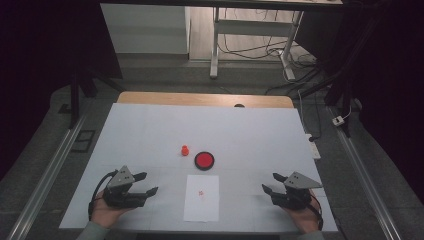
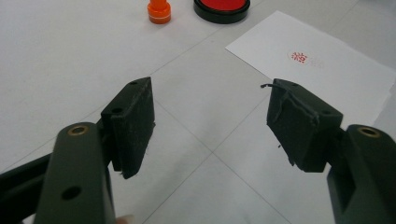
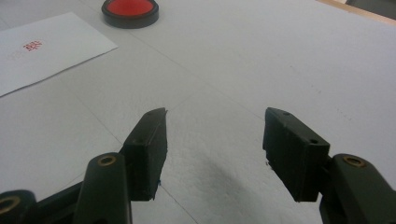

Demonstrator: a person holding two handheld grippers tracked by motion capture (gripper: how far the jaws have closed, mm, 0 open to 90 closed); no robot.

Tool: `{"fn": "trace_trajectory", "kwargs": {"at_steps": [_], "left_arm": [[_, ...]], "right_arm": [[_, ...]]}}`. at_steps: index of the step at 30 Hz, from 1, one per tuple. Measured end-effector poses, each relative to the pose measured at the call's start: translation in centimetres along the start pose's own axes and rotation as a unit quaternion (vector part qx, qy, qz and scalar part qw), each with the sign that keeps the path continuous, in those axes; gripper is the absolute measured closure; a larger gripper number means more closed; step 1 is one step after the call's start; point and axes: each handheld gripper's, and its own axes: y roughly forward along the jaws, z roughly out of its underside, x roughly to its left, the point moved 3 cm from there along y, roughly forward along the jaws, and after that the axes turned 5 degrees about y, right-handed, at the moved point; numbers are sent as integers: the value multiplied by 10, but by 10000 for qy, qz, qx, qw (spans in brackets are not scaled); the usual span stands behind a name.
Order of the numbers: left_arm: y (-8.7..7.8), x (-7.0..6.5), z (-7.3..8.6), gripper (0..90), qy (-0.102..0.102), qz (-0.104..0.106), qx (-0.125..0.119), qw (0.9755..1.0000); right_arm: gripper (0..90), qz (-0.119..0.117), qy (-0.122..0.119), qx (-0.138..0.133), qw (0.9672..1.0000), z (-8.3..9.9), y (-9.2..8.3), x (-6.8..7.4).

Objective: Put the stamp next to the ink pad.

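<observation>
1. Orange stamp point(image 2: 159, 11) is standing upright on the table point(image 1: 150, 130), well ahead of the left gripper point(image 2: 210, 116), whose jaws are gaping, gripping nothing.
2. Red ink pad point(image 2: 222, 7) is lying just beside the stamp.
3. Stamped paper point(image 3: 42, 49) is resting ahead-left of the right gripper point(image 3: 215, 140), its jaws likewise spread and empty.

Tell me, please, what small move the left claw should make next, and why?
Probably nothing more than settling on the table. The paper already bears a red stamp mark, the orange stamp stands upright beside the red ink pad, and the left claw and right claw are both open and empty, well apart from these. If another print were wanted, the left claw is nearer the stamp.
</observation>
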Motion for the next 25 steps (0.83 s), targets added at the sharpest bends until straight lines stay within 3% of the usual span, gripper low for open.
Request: {"fn": "trace_trajectory", "kwargs": {"at_steps": [25], "left_arm": [[0,1,1,318,-48,108,-8,9999]], "right_arm": [[396,-66,-43,-24,10000,0,1,1]]}}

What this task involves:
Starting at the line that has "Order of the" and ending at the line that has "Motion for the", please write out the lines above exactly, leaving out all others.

Your response:
Order of the numbers: left_arm: y (-8.7..7.8), x (-7.0..6.5), z (-7.3..8.6), gripper (0..90), qy (-0.102..0.102), qz (-0.104..0.106), qx (-0.125..0.119), qw (0.9755..1.0000); right_arm: gripper (0..90), qz (-0.119..0.117), qy (-0.122..0.119), qx (-0.138..0.133), qw (0.9672..1.0000), z (-8.3..9.9), y (-9.2..8.3), x (-6.8..7.4).

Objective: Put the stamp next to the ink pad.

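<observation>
1. Orange stamp point(image 2: 159, 11) is standing upright on the table point(image 1: 150, 130), well ahead of the left gripper point(image 2: 210, 116), whose jaws are gaping, gripping nothing.
2. Red ink pad point(image 2: 222, 7) is lying just beside the stamp.
3. Stamped paper point(image 3: 42, 49) is resting ahead-left of the right gripper point(image 3: 215, 140), its jaws likewise spread and empty.

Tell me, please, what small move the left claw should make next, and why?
Probably nothing more than settling on the table. The paper already bears a red stamp mark, the orange stamp stands upright beside the red ink pad, and the left claw and right claw are both open and empty, well apart from these. If another print were wanted, the left claw is nearer the stamp.
</observation>
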Motion for the next 25 steps (0.83 s), targets added at the sharpest bends until straight lines stay within 3% of the usual span, gripper low for open.

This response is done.